Population health modeling was conducted to compare the population health impact of (1) prioritizing using a primary care records–based tool followed by a formal assessment with conventional risk factors, (2) prioritizing using a PRS and age‐based tool followed by a formal assessment with conventional risk factors and PRS, and (3) prioritizing using both PRS and primary care records, followed by a formal assessment with conventional risk factors and PRSs (Figure 1). As UKB consists of healthier individuals than the general primary care population in England, we rescaled each model's estimated CVD risks so that the distribution of risks estimated were using age group– and sex‐ specific level risk factors obtained from CPRD and the published QRISK2 score to better reflect the CVD risk assessment program in the general population (Data S2; Table S2 and Table S3). Details of the rescaling method have been described elsewhere. ³⁰ , ³¹

BMI indicates body mass index; CAD, coronary artery disease; CVD; cardiovascular disease; HDL, high‐density lipoprotein; and PRS, polygenic risk score.

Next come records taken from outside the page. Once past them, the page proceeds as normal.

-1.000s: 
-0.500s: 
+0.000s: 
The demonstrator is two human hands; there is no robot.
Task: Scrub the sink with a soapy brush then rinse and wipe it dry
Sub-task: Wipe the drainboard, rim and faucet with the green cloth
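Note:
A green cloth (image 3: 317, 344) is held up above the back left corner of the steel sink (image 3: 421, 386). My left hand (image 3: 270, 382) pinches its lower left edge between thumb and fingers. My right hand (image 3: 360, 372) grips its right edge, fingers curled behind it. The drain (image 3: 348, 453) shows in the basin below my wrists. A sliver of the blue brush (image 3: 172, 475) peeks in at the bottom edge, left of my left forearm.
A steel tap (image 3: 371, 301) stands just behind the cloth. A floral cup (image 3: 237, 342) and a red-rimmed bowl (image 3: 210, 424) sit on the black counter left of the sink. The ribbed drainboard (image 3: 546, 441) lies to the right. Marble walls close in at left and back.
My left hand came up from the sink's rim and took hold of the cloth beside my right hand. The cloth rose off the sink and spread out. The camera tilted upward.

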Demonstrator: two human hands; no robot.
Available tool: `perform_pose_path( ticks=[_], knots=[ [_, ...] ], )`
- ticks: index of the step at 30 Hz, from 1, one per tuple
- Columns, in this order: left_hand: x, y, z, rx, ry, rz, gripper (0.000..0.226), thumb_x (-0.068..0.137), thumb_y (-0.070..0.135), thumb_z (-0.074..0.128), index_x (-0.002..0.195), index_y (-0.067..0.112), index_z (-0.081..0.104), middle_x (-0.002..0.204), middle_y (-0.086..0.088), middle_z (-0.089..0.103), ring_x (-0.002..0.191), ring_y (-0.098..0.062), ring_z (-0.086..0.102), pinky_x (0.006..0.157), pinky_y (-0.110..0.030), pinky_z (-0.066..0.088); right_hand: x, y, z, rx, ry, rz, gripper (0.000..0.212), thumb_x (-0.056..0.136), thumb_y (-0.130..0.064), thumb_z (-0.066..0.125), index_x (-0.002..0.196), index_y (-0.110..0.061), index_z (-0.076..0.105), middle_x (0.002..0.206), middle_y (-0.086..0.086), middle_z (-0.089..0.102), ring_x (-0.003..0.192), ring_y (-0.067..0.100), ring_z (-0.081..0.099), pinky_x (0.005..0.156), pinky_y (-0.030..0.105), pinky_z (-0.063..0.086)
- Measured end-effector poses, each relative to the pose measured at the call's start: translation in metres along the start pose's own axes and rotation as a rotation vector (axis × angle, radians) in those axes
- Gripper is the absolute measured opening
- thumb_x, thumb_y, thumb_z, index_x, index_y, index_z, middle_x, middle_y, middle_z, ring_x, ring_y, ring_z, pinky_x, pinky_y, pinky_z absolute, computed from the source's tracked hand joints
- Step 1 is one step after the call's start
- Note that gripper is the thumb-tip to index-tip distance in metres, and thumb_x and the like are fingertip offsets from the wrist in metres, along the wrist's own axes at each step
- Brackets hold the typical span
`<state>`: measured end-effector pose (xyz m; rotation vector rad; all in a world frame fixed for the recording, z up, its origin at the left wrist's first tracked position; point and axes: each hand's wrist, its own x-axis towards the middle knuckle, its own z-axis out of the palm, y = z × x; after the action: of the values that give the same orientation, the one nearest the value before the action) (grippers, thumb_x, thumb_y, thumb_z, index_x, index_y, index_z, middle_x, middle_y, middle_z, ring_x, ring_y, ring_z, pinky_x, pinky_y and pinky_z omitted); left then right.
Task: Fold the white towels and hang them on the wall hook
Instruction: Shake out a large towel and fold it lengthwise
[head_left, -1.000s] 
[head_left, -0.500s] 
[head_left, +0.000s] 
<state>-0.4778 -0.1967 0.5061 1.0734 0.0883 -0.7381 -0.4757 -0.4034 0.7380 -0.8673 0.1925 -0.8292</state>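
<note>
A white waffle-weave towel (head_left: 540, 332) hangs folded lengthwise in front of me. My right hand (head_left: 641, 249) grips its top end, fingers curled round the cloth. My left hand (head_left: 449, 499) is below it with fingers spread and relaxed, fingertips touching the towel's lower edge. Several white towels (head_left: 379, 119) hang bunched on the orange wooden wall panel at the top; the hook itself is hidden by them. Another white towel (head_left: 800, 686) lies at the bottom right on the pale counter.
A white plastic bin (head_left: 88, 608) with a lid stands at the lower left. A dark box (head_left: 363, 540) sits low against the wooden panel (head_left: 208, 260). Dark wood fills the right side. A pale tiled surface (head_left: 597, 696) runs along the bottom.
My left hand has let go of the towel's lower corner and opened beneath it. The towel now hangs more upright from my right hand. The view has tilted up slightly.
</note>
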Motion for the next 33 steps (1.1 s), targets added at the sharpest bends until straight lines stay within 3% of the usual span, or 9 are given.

A hypothetical population of 100 000 individuals (50 000 men and 50 000 women) from the United Kingdom was created; the population age structure was obtained using data from the Office for National Statistics in 2015, ³² and the number of expected CVD events was calculated using age group– and sex‐specific incidence rates from CPRD (Table S3; Figure S3). A policy of statin initiation for individuals at ≥10% predicted 10‐year formal assessment of CVD risk as currently recommended by National Institute for Health and Care Excellence guidelines and a 20% reduction in CVD risk were assumed. ³³ , ³⁴ The population health impact for each of the 3 prioritization tools was modeled using age‐ and sex‐specific prioritization thresholds in 2 ways. First, we selected prioritization thresholds to limit the formal risk assessment false‐negative rate to 5%. Second, we selected prioritization thresholds for the tools using PRSs, such that the same number of events identified would be equivalent to prioritizing with primary care records (Table S4).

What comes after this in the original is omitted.